At the 2019 World Cup, Morgan and Rapinoe both finished with six goals, though Rapinoe won Golden Boot honors because she played fewer minutes. Morgan was a finalist for the world’s best player in both 2019 and 2022, and is a five-time member of FIFPro’s Best XI. 

She converted the penalty kick that lifted the USWNT over Canada in the final of last year's Concacaf championship, the tournament that qualified the Americans for both the World Cup and next year’s Paris Olympics. Morgan also was the NWSL’s leading goal-scorer last season, and finished second to USWNT teammate Sophia Smith in MVP voting. 
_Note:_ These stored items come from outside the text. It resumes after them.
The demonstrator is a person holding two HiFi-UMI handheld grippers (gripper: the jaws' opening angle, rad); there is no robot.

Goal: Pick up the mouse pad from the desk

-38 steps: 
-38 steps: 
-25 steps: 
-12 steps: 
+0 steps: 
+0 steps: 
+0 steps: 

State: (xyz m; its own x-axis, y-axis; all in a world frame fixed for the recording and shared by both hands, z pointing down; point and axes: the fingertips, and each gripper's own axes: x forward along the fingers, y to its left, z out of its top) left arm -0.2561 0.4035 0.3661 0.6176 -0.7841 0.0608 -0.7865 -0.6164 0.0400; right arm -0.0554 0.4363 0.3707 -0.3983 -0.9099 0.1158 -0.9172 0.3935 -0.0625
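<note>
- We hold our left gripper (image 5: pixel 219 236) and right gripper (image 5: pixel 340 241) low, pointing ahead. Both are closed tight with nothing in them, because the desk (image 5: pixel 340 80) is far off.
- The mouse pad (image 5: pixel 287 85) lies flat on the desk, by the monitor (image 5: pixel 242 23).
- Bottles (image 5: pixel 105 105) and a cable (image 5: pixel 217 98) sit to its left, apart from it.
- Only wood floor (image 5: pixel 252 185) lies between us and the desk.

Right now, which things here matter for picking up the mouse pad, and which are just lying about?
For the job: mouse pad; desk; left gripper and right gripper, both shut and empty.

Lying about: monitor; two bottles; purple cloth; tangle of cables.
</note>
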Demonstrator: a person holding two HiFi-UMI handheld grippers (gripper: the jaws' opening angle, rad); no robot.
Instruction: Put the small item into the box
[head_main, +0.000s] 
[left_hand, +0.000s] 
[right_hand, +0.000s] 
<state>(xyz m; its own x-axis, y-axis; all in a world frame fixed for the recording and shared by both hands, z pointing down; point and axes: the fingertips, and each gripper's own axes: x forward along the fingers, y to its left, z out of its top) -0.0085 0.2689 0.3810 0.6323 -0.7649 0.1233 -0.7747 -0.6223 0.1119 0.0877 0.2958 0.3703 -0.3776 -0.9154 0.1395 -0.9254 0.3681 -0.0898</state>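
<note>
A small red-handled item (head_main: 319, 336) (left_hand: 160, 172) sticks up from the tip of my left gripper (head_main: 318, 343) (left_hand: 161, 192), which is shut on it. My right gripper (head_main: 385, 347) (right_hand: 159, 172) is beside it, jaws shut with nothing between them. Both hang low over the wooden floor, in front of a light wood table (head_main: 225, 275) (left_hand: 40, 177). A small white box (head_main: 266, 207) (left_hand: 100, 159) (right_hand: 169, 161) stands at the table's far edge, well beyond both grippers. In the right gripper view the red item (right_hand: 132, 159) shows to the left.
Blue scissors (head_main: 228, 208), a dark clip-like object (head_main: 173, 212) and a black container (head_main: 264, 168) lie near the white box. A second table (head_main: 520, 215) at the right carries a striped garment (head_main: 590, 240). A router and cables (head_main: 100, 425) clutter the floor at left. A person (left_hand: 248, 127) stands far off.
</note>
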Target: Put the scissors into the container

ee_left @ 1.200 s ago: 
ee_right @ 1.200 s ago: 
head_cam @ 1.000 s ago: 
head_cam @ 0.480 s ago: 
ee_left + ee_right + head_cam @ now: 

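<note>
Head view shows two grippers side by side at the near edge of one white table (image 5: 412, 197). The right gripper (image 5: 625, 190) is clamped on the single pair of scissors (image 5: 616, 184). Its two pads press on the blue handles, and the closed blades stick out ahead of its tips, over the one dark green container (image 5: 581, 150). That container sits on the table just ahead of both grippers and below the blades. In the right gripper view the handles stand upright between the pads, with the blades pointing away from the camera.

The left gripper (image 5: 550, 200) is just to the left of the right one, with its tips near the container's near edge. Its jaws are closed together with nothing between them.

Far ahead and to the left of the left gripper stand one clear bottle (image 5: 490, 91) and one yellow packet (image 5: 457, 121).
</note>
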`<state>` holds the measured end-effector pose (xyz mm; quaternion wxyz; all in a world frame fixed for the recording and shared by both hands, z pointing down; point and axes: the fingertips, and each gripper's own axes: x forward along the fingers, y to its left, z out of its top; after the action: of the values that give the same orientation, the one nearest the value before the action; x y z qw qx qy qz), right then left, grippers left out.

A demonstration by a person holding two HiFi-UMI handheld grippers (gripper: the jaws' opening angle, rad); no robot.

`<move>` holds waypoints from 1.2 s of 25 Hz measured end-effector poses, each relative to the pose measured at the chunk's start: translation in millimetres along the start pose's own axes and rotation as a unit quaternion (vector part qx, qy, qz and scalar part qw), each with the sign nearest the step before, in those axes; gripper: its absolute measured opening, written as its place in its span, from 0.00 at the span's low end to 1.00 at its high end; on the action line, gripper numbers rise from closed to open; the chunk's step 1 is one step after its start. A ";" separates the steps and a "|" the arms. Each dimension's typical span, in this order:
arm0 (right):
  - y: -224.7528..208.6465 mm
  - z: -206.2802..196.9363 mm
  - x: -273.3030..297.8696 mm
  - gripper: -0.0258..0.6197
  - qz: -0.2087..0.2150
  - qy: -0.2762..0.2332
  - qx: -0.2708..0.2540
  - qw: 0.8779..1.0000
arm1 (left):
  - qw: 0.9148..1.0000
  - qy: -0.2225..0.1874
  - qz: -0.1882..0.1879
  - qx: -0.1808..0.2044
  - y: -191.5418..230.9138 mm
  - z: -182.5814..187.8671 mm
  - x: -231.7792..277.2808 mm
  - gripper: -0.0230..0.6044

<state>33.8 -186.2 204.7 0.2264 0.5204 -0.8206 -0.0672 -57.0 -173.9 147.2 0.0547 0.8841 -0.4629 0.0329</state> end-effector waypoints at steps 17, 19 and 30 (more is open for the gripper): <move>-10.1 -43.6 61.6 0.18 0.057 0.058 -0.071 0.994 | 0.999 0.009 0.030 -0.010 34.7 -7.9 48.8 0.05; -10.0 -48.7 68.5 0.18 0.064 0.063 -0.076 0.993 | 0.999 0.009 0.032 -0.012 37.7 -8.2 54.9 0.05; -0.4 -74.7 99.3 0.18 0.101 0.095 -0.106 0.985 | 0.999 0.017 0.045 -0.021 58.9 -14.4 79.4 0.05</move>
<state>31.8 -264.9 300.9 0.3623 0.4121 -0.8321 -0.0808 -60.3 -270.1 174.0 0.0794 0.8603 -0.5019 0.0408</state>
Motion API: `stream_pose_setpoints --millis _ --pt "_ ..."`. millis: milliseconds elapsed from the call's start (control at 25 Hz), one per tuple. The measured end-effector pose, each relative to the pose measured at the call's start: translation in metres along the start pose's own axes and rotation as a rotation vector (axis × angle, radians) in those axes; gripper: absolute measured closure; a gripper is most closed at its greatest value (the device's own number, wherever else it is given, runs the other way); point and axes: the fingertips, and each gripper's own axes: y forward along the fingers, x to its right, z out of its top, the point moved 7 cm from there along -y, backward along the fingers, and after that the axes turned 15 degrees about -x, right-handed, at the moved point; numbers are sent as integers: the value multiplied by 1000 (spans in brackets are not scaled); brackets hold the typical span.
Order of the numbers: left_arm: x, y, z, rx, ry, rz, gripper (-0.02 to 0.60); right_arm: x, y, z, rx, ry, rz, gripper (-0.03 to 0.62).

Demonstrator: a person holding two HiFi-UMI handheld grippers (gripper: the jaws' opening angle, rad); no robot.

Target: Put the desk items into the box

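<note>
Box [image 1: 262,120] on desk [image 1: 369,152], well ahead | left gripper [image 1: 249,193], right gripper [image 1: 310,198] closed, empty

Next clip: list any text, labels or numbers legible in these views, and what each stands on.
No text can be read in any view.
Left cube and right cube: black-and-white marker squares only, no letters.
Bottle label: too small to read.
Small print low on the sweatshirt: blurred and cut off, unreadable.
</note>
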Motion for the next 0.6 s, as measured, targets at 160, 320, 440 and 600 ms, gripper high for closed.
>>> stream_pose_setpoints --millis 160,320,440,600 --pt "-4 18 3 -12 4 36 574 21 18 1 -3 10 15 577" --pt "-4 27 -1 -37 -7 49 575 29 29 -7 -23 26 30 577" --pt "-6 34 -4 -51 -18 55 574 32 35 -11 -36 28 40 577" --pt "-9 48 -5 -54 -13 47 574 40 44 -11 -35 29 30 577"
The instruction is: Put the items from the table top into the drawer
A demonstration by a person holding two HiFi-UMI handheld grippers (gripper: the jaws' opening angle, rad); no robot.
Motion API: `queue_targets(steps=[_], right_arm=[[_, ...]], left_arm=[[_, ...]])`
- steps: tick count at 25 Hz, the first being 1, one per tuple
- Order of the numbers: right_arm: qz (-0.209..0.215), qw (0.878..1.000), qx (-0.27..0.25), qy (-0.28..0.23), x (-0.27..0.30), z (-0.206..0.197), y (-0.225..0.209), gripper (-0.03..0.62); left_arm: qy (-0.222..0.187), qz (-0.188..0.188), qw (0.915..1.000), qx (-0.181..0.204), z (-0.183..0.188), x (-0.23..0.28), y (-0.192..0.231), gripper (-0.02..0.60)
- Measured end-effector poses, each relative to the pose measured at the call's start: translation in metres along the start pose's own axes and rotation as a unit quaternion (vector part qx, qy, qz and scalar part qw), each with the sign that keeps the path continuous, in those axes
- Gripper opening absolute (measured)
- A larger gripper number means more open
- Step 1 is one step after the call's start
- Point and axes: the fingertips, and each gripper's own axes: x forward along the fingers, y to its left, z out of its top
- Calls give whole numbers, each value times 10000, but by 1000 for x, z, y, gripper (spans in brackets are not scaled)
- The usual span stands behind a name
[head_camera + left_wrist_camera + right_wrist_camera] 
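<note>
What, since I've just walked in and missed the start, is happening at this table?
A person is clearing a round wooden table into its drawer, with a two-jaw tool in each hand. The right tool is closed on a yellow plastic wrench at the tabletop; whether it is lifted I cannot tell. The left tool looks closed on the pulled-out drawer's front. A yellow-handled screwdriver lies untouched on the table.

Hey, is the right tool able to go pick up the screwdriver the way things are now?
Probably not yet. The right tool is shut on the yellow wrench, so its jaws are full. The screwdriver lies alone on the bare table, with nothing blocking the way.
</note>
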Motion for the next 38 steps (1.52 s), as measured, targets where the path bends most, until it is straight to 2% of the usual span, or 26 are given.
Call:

“I don’t know if you have to do the contrast. I think what makes Alex so special is she’s done both, which is very rare,” Roux said when asked if Morgan’s legacy will be larger on the field or off. 

“To have the biggest women’s football superstar be willing to be so involved, that helped set the tone for everybody else,” Roux said. “She didn’t wait until after her career to have an impact off the field. She did it while she played.”

Morgan will continue to do so, because there are still women athletes being disrespected and getting less than they deserve. Because her fight didn’t end with the USWNT’s landmark contract guaranteeing equal pay and the NWSL’s first collective bargaining agreement. 

Because Alex Morgan is, and always has been, so much more that what the public sees.